The best summary of Ward was published in David Astor’s
Observer
a few days after Ward’s criminal trial for living on immoral earnings in 1963. ‘He was a compulsive exhibitionist who depended upon audiences to provide him with stimulus and confidence,’ the paper averred. ‘He was massively indiscreet, and loved showing off right up to the end. He liked to exercise his power over girls, and it may have been this, as much as sexual desire, that impelled him.’ Despite his financial and domestic disorderliness, he seemed sure of his professional competence and social influence. He fancied himself as an amateur psychotherapist who understood human foibles and could repair damaged psyches. He prized himself, too, as a subversive, who blurred class distinctions, brought unlikely people together, and introduced poor girls to rich men. Ward was not avaricious: he sought glamour and influence – not money. ‘It was this that made much of the prosecution’s case seem inherently implausible. To depict him as a straightforward ponce, using his flat as a commercial brothel, seemed out of keeping with Ward’s basic ambitions and the peculiar nature of his self-respect.’
10

A new phase of Ward’s career began with a gallery exhibition of his sketches of patients in 1960. He supplied the
Illustrated London News
and then the
Daily Telegraph
with further celebrity sketches. His sitters were as varied as Princess Margaret, the Dukes of Edinburgh and Gloucester, the Cypriot leader Archbishop Makarios, the hire-purchase washing machine tycoon John Bloom, John Betjeman and the comedian Terry-Thomas. Colin Coote commissioned Ward to draw ink sketches for the
Daily Telegraph
of protagonists at Adolf Eichmann’s war crimes trial in Jerusalem in 1961. Subsequently Ward complained to Coote that his scheme to sketch the Soviet Politburo had been baffled because he could not get a visa to visit Russia. In the hope of expediting the visa, Coote introduced him at luncheon at the Garrick Club to Yevgeny (‘Eugene’) Ivanov, the assistant naval attaché at the Russian embassy.
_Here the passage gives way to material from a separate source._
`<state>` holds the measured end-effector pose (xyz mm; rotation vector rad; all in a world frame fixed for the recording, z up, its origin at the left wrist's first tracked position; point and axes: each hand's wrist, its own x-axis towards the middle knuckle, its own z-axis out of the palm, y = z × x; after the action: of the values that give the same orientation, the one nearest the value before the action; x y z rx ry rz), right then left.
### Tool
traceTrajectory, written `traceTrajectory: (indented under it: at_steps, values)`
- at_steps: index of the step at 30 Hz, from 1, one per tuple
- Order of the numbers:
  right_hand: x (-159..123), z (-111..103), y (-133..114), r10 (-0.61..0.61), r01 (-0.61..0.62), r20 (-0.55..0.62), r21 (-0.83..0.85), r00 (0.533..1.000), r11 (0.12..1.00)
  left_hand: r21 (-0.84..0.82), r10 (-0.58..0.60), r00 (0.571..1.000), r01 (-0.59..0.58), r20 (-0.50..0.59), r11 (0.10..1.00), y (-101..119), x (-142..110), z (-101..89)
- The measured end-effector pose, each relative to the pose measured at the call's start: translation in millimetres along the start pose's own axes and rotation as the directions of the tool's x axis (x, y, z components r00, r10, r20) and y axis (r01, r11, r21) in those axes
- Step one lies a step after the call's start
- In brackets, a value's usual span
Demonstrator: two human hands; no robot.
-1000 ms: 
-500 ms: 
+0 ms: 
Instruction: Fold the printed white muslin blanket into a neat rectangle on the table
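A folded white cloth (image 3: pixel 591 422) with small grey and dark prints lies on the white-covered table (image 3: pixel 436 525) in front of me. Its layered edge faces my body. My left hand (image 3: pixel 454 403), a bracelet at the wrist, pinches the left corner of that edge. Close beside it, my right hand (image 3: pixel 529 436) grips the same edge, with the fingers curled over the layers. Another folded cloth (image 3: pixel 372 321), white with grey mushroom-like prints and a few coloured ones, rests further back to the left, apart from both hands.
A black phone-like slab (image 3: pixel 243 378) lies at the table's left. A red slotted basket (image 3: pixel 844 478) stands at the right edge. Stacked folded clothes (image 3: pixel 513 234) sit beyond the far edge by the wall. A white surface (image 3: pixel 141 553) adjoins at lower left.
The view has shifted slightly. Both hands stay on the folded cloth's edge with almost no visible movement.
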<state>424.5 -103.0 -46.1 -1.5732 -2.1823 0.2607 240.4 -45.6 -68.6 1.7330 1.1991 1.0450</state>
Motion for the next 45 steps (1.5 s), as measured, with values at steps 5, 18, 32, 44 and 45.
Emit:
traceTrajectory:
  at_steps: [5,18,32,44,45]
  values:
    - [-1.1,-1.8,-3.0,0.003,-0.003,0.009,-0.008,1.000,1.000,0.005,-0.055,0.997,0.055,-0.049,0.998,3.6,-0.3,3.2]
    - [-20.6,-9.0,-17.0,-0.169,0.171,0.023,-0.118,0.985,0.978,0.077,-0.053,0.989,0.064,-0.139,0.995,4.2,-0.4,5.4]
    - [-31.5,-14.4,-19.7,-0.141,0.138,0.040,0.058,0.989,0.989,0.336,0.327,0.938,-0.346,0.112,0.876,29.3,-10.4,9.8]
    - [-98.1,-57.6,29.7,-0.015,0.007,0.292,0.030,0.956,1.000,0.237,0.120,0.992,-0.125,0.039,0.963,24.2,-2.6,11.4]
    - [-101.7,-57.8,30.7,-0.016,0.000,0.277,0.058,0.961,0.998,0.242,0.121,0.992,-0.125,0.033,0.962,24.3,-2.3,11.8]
David Floyd, the
Telegraph
expert on the Soviet bloc, also attended the lunch. ‘Though I only saw Ivanoff once again,’ Coote wrote, ‘Ward talked a lot about him – so much so that I thought he (Ward) might well be a homosexual. This impression was confirmed at a return lunch to which Ward invited me in a Mayfair restaurant and where Ivanoff was also a guest. As I do not like these gentry, I never went to Ward again for lumbago.’
11

Ward’s hobnobbing at Cliveden was less easy after Astor’s re-marriage in October 1960. ‘I warned Bill about Stephen,’ Bronwen Astor told Peter Stanford. ‘From the first time Bill introduced us, I didn’t want him at my dinner table.’ In fact, he dined there only twice after she became Cliveden’s chateleine: for Boxing Day of 1960; and on 30 December 1961. On the first occasion, he was invited to dinner at short notice, because the Astors needed a single man to balance the sexes at the table, and charmed his hostess. Subsequently, at her husband’s prompting, she had one Ward treatment: the experience aroused her distaste. ‘His conversation was very intrusive,’ she thought. ‘He asked very personal questions.’ She decided not to repeat the experience.